JOHANNESBURG, 25 November 2021- Media Monitoring Africa (MMA) and UNICEF announced the 2021 lsu Elihle Awards winner on Thursday 25 November 2021. Isu Elihle is an isiZulu phrase that means a “Great Idea” when translated to English, these Awards were launched in 2016 and has been running for five years. Over a hundred applications were received from nineteen African countries which shows a huge growth. These Awards aim to encourage fresh reporting, innovative approaches and insightful investigations that seek to give children a voice and elevate the status of the child all over Africa. In the past two years, the awards were open only for journalists in the Eastern and Southern Africa but from 2018, journalists from all over Africa were included.

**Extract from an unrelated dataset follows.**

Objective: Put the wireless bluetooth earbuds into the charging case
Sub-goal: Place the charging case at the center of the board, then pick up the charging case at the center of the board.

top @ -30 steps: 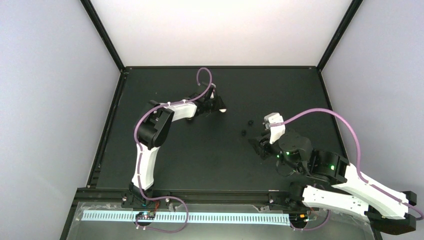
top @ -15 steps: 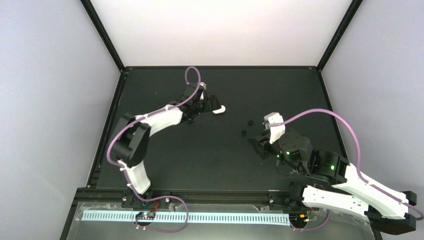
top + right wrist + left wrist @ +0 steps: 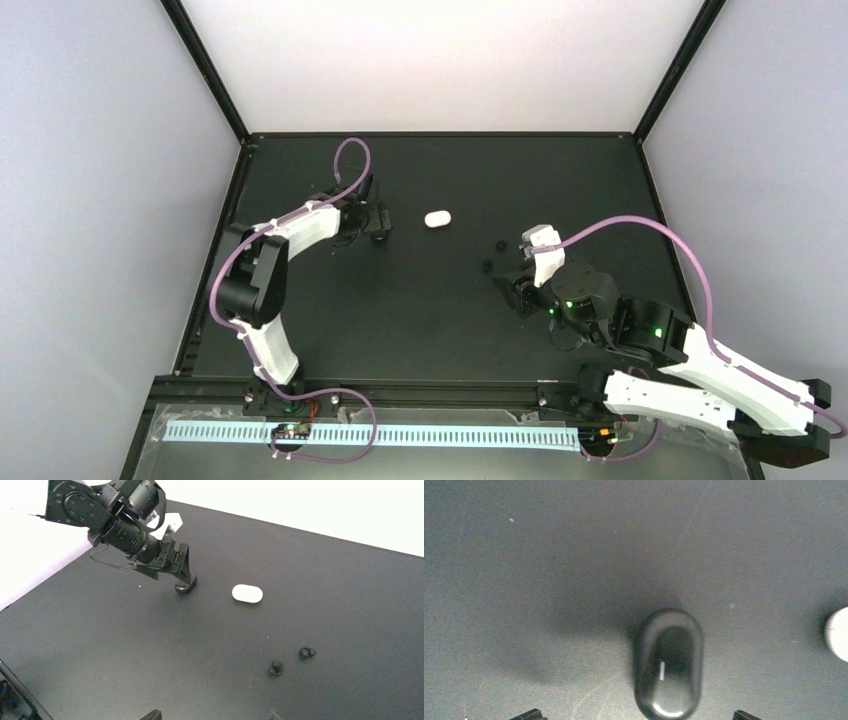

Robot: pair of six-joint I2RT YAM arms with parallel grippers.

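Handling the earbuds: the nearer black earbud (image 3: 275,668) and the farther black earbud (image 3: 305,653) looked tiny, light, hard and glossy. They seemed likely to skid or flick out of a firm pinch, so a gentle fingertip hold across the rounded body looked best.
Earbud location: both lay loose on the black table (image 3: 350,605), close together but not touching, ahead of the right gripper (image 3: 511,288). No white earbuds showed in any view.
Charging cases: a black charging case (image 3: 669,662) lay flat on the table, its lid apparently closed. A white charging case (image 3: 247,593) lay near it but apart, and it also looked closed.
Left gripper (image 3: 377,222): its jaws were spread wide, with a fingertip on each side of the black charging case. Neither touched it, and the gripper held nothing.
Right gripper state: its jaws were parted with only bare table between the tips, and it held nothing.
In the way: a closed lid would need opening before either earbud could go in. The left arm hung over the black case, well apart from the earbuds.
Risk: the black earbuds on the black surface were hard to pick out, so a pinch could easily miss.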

We are excited to announce this year’s winners: 1st prize and overall winner of the 2021 Awards goes to Dorcas Wangira who is an early career journalist based in Kenya, she is passionate about science and human-interest features. She recently started working for BBC. Dorcas is awarded for her two-part series coverage on children titled, “Born in prison”. She receives a cash prize of ZAR25 000 after being ranked the overall winner by a panel of judges who are media practitioners. The judges commented on her reporting by saying, “Excellent series, a lot of time and effort was taken to present the issue comprehensively and from all angles. I love the inclusion of things like the drawings of children whose mothers were in prison and their memories of time there. The Journalist engaged the issues with sensitivity, and you never got an impression of secondary trauma to the children involved. The stories were comprehensive and gave the reader a full picture. The article was very clear at drawing the two video reports together and then packaging the whole series together in a way that was comprehensive and showed the legal and ethical challenges, held the powerful accountable and presented options for the future. Very well done”. Read her story here
The second prize of ZAR15 000 goes to Robyn Wolfson Vorster for her four-part series published in the Daily Maverick, it talks about the untold stories of missing children in South Africa. Robyn focuses on writing and advocating for changes in legislation and policy regarding children and giving vulnerable children a voice. The judges commented on her story saying, “This is a thorough exploration of the issues that used beautiful imagery and personal accounts to highlight the issues surrounding missing children in South Africa. Despite the challenges in accessing these children, the journalist was creative in her approach and ensured that although often ‘voiceless’ these children were presented as the focus. She also accessed other children about their opinions, giving them the ability to fully participate in the conversation about issues that affect them”. Vorster is also the winner of the The Isu Elihle Mandy Rossouw Accountability Category which is awarded to a journalist who show remarkable bravery towards holding governments and relevant institutions accountable to ensure that the rights of children on the continent are met. She receives an additional R10 000. Read the story here.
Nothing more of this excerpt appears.